● **Work to complete**: For this exercise, return exactly the lines of the material below that begin at the one with "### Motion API" and stop after the one with "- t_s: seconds".

● **Source material**:
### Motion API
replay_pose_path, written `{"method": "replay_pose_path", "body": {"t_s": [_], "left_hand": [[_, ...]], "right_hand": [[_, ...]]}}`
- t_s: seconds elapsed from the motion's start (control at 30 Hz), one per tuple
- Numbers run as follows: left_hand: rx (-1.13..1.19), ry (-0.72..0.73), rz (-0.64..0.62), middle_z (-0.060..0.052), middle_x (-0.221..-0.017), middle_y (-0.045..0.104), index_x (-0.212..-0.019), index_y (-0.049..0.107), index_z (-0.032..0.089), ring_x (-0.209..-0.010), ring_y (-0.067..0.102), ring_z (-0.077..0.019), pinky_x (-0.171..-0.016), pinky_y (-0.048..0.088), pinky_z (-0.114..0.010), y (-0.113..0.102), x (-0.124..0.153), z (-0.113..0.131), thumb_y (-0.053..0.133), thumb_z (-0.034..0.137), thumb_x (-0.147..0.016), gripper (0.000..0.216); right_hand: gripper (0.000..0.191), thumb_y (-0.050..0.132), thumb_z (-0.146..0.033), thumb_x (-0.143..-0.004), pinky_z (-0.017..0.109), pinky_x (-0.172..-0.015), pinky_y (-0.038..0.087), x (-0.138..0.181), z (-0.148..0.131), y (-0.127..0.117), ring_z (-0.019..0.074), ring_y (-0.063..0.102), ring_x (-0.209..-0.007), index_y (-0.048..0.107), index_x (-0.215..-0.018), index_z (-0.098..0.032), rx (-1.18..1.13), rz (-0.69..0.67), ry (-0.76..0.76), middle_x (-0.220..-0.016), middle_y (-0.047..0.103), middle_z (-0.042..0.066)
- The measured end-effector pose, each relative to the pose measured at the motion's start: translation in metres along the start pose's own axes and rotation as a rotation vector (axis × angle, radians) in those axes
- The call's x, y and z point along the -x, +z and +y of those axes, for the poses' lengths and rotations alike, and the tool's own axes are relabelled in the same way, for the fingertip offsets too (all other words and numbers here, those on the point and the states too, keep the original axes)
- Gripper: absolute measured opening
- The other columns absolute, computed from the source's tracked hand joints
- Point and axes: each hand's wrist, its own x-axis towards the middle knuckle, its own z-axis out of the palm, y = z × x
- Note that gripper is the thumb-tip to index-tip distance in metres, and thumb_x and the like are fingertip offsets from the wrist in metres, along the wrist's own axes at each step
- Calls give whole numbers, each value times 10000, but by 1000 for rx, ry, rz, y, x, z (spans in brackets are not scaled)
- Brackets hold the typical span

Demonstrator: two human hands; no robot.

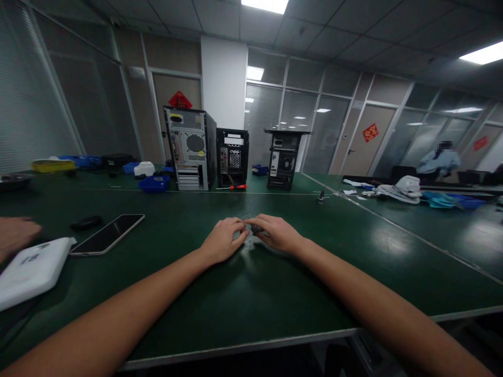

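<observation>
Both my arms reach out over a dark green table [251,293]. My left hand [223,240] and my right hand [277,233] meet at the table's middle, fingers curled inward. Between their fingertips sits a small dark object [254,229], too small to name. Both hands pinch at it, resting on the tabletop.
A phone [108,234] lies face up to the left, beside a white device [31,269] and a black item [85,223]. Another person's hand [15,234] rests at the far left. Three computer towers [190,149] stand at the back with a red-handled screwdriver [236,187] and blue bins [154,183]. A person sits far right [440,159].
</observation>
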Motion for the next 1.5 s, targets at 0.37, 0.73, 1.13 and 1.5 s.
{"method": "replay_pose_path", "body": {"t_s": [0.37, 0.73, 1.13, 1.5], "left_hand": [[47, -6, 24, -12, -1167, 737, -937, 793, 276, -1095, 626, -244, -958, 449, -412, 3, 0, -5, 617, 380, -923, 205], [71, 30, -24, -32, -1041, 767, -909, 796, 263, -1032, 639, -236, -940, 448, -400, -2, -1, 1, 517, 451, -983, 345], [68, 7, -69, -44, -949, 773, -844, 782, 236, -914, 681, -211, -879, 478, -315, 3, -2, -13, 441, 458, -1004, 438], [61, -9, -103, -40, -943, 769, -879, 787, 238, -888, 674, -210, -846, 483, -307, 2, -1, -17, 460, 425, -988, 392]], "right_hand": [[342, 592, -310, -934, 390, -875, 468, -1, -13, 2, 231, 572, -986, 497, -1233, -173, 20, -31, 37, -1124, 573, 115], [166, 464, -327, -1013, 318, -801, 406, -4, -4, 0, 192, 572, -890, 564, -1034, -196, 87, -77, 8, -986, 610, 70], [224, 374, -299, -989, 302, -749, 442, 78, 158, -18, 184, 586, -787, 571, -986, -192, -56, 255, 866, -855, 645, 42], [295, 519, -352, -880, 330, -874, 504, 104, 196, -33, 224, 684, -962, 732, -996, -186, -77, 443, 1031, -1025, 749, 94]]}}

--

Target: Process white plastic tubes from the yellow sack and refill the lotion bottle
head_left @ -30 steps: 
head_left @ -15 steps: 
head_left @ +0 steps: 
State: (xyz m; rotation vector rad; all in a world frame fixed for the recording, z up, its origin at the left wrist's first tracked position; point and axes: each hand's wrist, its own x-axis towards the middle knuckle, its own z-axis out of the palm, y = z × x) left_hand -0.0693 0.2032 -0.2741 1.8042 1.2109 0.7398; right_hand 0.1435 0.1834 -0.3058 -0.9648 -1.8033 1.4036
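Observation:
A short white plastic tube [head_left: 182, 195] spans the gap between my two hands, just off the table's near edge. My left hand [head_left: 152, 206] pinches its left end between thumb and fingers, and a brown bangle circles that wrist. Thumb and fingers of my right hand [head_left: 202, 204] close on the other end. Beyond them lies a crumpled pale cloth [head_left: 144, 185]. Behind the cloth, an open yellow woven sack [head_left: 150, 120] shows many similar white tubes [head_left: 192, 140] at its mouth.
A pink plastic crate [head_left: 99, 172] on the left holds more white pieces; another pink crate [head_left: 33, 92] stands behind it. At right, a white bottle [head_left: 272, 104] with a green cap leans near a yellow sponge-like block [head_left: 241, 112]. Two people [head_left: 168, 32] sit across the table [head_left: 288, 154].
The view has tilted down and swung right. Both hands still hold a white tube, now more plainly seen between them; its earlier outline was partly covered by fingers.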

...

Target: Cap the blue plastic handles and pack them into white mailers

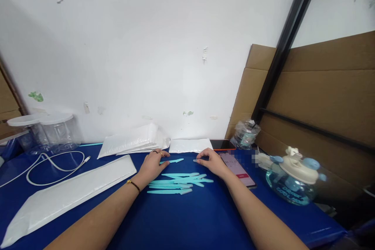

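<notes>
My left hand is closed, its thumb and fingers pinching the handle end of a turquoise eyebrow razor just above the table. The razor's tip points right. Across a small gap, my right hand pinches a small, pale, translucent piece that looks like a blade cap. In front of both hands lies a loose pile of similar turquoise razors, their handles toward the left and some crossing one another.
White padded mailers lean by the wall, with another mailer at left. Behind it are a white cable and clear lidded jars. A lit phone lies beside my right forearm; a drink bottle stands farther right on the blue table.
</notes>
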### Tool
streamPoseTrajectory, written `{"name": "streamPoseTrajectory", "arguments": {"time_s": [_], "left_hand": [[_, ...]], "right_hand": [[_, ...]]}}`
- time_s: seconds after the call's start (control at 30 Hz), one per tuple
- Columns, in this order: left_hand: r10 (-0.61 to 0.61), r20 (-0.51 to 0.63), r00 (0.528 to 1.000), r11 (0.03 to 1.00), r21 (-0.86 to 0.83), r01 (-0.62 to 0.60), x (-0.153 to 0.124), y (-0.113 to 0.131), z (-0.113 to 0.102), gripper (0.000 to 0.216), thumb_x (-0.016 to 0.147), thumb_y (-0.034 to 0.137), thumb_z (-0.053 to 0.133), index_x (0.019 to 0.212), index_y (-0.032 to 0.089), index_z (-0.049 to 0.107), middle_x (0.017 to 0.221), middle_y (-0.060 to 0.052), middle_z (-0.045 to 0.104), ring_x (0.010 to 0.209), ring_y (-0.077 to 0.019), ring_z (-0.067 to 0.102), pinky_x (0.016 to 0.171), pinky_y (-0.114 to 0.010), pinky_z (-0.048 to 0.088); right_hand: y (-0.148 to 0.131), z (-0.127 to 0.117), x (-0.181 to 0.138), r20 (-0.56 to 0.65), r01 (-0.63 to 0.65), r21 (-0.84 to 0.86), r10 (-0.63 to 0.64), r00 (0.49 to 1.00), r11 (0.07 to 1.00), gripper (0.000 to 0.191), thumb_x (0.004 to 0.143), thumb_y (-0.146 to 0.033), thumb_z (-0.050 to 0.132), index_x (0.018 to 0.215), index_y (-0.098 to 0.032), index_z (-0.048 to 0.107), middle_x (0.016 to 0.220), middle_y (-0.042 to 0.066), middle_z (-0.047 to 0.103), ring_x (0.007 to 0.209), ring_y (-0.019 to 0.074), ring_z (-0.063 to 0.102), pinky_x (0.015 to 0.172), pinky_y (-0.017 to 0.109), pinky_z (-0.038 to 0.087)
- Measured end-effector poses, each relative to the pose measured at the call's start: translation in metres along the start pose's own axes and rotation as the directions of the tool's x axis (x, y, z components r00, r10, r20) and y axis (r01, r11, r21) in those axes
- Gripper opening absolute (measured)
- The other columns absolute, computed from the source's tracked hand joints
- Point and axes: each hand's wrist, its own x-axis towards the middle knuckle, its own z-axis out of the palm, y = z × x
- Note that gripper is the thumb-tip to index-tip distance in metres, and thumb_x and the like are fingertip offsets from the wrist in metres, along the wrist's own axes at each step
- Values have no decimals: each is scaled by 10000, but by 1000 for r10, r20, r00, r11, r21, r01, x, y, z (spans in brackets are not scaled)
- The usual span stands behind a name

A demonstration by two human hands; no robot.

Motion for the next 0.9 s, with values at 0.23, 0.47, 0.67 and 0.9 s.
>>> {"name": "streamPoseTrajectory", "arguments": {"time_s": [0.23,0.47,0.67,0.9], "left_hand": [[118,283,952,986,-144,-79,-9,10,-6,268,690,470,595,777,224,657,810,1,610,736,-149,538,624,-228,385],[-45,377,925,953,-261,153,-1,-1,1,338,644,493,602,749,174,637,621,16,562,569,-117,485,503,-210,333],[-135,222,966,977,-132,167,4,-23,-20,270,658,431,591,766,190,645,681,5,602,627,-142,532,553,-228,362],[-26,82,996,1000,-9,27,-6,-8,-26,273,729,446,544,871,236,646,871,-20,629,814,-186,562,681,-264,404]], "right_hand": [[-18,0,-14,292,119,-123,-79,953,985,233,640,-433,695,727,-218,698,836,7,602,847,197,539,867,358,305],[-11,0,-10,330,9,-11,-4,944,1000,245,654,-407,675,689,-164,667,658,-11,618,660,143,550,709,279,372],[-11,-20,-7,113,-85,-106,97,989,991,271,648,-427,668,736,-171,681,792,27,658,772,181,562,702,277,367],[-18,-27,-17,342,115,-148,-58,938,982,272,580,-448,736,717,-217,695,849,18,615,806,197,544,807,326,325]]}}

● **Answer for this exercise**:
### Motion API
replay_pose_path, written `{"method": "replay_pose_path", "body": {"t_s": [_], "left_hand": [[_, ...]], "right_hand": [[_, ...]]}}`
- t_s: seconds elapsed from the motion's start (control at 30 Hz), one per tuple

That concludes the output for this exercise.